Regardless of regulatory developments, even at a conversion factor of ~30x, the carbon offset market will be big for Mootral. One could even go so far as to imagine a world in which: 

  1. Farmers are gifted the product 
  2. Mootral earns their revenue from selling carbon offsets 
  3. They kickback a percentage of profits to the farmers that use their product
  4. Re-start at #1, this time with added financial incentive 

That may be a lofty vision, but with a sufficiently robust pipeline of interested farmers who are willing to integrate Mootral in their operations, it’s possible. 

Series A and scale

Apart from endowing the business with $25m of their own money, Mootral’s founders have raised $10m+ from investors, including Lowercarbon Capital, Kindred Ventures and Earthshot Ventures, to commercialize and scale. Now, they’re prepping for their Series A.

This will be key to hire, scale, and promote R&D to develop even more effective formulations of Mootral (e.g. to reduce methane emissions in cows by even more than 20-30%). R&D also won’t be confined to the Mootral product; the company is already not a single product company. Their other product helps to reduce antibiotic resistance in livestock. And while scant on details, Eileen suggested there’ll be an even larger range of products tackling unique challenges in the future.

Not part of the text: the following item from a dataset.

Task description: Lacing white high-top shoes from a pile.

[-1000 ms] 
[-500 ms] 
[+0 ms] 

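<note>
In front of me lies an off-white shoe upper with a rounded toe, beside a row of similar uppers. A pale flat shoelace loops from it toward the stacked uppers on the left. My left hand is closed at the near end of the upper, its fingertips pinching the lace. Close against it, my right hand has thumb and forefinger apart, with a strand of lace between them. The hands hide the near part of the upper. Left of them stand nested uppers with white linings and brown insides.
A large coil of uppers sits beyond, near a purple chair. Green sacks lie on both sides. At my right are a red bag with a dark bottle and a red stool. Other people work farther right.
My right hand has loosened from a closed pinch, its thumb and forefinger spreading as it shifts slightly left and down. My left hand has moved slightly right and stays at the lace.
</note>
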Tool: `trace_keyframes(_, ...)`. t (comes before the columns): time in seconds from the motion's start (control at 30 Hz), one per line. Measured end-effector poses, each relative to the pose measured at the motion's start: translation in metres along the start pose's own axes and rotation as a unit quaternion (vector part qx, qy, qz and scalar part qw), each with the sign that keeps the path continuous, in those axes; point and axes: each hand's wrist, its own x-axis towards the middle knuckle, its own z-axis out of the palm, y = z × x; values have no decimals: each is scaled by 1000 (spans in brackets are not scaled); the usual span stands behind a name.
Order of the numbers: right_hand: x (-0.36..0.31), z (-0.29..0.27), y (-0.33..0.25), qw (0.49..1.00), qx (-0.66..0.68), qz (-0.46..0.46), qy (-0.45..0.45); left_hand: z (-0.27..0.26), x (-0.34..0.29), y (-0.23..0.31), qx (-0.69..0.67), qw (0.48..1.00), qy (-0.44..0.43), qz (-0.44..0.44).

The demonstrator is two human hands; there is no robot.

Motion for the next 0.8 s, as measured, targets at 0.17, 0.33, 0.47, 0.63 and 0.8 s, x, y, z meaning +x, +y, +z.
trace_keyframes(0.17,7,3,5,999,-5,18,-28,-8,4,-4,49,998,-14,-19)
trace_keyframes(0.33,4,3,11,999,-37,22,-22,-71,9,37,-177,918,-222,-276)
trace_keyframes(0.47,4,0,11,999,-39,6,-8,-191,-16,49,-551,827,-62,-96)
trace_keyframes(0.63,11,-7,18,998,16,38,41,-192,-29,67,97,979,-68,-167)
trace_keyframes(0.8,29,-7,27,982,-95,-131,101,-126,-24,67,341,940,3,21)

Ideally Mootral gets good help on the policy front and (hopefully) more regulatory tailwinds in the EU and beyond. Further, consumer level support is also critical. I could imagine a future in which you and I insist on only buying beef that was fed Mootral. I could get behind that. 

Most importantly, the potential impact of Mootral at scale approaches the gigaton level. While it can’t cut methane emissions from things like China’s coal power sector (up to 20% of all global methane emissions), it can do more than most other single technologies. Methane is arguably the lowest hanging fruit because of its massive warming potential. Reducing methane emissions is a massive opportunity to decelerate global warming.

If cows can be just as happy munching on Mootral, then that can help buy time to eliminate the myriad more entrenched emissions elsewhere across supply chains and the world. We’re excited to follow their journey.